The books chosen for April are on the topic of racism and how it impacts women in our culture. The first book we will discuss is So You Want to Talk About Race by Ijeoma Oluo. Recently on the NY Times best-seller list, Oluo has written a personal and balanced and brutally honest book in which she presents complicated situations in a way which makes them seem simple.  It is brilliant in its insights, plus she uses humor to help us understand things which are really not very funny.   Depending on your experience with racism, you are also encouraged to read Waking Up White by Debby Irving, and  White Fragility: Why It’s so Hard for White People to Talk About Racism by Robin DiAngelo.

The April meeting will be on Friday, April 5, at the West Tisbury Free Public Library starting at 5:15 p.m. If you do not get to the library before they close the front doors at 5 p.m., come in the program room door which is off the porch in the back on the right side of the building. If you would like to bring a snack please do so, and bring any women friends you think might be interested, as well as your ideas for topics and books to read.

There seems to be some confusion as to what the book group is all about. We are a project of the Women’s Committee of We Stand Together / Estamos Todos Juntos, although you don’t need to be affiliated either one to participate in the book group. Susanna Sturgis put together a film festival of women’s films last year.  Five of the six Island libraries hosted at least one film, and they were great. The Women’s Committee also compiled a list of recommended films mostly by and always about women.

Partly out of that experience we decided to put together a book group.
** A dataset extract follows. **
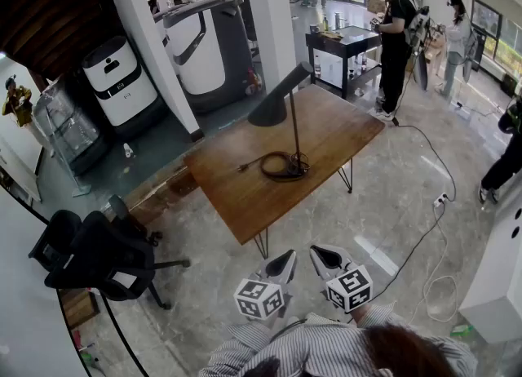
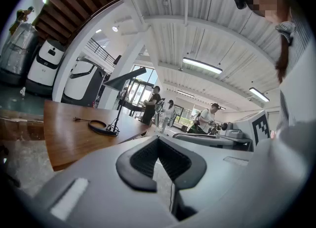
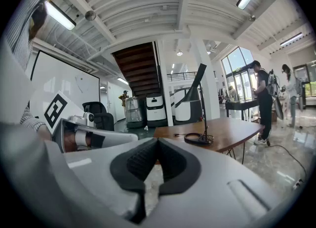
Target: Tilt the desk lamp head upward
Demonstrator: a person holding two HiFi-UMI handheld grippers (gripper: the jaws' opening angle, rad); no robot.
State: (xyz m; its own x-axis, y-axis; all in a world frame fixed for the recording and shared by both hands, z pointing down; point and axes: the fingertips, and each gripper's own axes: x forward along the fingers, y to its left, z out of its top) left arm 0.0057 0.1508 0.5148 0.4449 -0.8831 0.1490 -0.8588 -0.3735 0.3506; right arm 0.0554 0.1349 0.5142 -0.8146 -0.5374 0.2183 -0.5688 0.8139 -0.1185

Our mission is both to inform ourselves about the history of the women’s movements in the U.S., and about legal and economic and cultural issues confronting women in our country today (particularly here in Massachusetts and on Martha’s Vineyard), and then to figure out how we can help effect change.

Although there are hundreds of wonderful books about women’s lives, fiction and nonfiction, novels and biographies (all of which I will include on the book list as you recommend them to me), the focus of the group needs to be on books from which we can gain insights into particular issues confronting women in our culture.  In addition, in choosing books to read as a group we need to make sure they are still in print and readily available both through the library system and for purchase.

We are certainly interested in suggestions both for books and for topics. Just to give you a heads up, the topic for May will be the history of the women’s movement in the U.S. If you have a particular resource you want to read (or have read), please let me know and we will try to find it.